** Exercise **
Scan the entries below for the word "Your". Copy each line that has it.

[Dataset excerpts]
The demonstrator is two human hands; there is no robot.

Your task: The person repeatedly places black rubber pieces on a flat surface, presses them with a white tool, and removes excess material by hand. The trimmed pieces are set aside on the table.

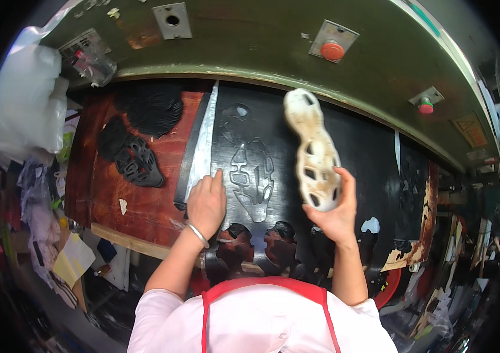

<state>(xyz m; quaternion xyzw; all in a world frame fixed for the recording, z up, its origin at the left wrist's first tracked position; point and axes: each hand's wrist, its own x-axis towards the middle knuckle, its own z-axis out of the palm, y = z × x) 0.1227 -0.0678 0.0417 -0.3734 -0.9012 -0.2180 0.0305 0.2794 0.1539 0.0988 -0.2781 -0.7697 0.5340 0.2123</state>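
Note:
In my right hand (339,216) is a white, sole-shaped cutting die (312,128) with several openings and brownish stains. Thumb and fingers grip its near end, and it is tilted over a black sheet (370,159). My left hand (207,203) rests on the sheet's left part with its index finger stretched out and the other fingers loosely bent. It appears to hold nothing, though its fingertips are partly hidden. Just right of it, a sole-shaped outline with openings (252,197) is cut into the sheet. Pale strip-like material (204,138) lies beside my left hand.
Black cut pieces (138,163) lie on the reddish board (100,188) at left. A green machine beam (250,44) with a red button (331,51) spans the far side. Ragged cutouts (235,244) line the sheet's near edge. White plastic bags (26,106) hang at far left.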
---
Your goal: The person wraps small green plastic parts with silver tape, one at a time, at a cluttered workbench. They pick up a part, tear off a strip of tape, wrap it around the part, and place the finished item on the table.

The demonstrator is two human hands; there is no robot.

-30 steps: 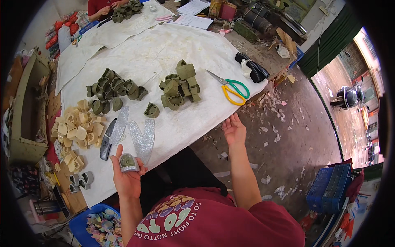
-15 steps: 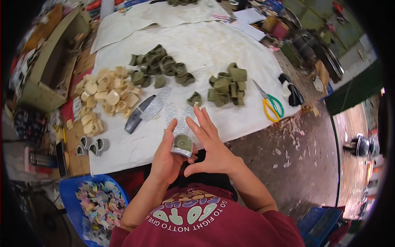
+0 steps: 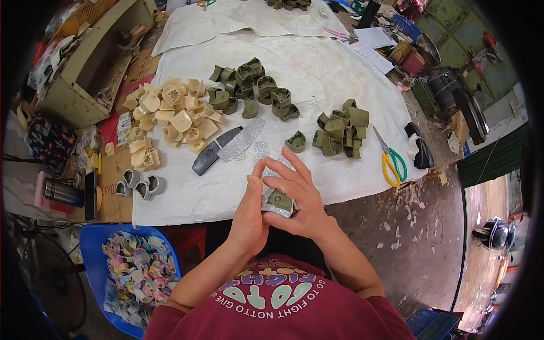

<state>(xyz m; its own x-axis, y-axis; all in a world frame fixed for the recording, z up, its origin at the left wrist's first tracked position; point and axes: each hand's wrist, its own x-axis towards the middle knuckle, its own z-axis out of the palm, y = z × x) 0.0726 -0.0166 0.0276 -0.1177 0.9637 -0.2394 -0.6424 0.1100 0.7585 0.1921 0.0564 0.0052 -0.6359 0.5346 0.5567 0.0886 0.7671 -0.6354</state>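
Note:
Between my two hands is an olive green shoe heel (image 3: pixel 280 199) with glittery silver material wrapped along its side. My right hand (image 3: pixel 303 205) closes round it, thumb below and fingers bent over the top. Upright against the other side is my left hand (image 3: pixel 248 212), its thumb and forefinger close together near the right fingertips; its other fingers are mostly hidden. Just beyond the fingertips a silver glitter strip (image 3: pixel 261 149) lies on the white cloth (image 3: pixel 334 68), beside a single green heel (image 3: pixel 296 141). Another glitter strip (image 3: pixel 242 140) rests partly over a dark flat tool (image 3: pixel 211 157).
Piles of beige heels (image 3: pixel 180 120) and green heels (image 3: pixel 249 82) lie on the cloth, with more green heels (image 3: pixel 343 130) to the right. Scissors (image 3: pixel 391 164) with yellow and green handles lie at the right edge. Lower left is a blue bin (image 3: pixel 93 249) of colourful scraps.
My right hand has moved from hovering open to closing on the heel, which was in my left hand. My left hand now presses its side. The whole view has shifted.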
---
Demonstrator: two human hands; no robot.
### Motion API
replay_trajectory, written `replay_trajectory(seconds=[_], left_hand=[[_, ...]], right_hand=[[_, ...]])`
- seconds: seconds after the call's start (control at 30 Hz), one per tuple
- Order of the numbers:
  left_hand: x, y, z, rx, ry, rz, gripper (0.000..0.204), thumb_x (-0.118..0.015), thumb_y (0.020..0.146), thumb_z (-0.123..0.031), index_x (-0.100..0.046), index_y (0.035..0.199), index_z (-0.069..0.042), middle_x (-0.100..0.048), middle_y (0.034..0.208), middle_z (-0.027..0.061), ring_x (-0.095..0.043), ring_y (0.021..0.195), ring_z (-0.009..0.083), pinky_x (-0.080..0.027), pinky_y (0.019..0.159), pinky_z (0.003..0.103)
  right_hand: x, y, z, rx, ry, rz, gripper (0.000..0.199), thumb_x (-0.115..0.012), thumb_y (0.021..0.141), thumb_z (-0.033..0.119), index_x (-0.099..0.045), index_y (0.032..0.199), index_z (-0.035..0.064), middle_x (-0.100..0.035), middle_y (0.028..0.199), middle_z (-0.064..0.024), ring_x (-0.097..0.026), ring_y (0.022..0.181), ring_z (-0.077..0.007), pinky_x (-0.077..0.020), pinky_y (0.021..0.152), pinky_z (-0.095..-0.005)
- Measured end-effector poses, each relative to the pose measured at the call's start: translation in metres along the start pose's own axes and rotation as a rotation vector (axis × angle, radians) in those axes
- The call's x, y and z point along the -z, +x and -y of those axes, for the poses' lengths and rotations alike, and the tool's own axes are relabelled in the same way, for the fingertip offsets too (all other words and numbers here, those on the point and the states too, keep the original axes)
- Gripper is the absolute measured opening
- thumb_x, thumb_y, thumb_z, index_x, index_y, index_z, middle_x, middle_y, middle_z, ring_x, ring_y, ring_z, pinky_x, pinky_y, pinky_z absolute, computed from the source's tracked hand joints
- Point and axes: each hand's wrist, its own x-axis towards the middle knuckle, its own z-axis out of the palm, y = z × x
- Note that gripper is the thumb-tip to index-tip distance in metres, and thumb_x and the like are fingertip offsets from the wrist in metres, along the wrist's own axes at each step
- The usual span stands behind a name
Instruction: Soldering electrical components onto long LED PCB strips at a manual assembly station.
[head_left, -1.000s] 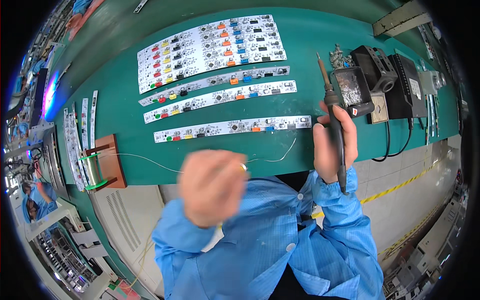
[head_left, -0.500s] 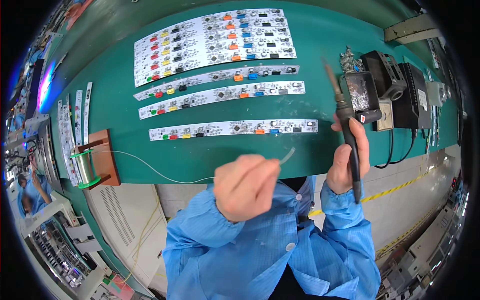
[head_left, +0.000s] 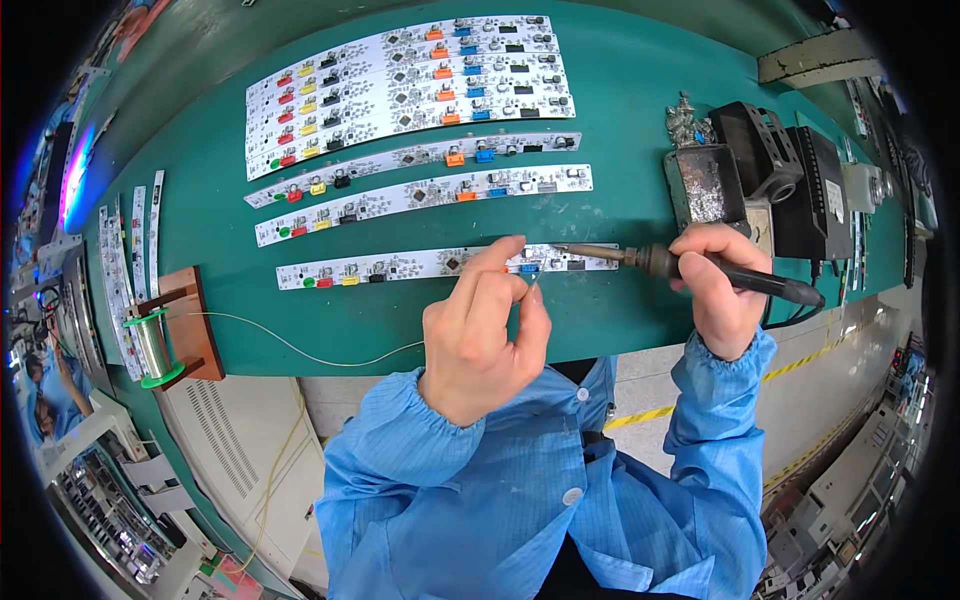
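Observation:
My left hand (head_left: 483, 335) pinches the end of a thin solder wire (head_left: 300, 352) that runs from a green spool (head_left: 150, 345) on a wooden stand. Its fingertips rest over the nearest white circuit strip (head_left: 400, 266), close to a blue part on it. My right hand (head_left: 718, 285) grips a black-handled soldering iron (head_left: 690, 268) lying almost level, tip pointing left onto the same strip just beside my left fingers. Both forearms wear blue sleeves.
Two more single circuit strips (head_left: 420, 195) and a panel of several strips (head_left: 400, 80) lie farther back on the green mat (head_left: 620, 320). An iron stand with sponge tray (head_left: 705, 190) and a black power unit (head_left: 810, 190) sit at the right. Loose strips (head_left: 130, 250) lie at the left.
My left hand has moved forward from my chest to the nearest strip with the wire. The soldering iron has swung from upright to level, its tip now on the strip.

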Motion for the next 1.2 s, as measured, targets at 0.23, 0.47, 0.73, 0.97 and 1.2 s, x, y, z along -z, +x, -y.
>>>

** Completed exercise **
Your task: The person repeatedly places black rubber pieces on a flat surface, presses them with a white tool, and removes excess material by hand. The trimmed pieces are set aside on the table.
Your goal: The person wraps small green plastic parts with silver tape, one at a time, at a cluttered workbench. They pick up a part, tear off a strip of tape, wrap it around the part, and place the finished item on the table.

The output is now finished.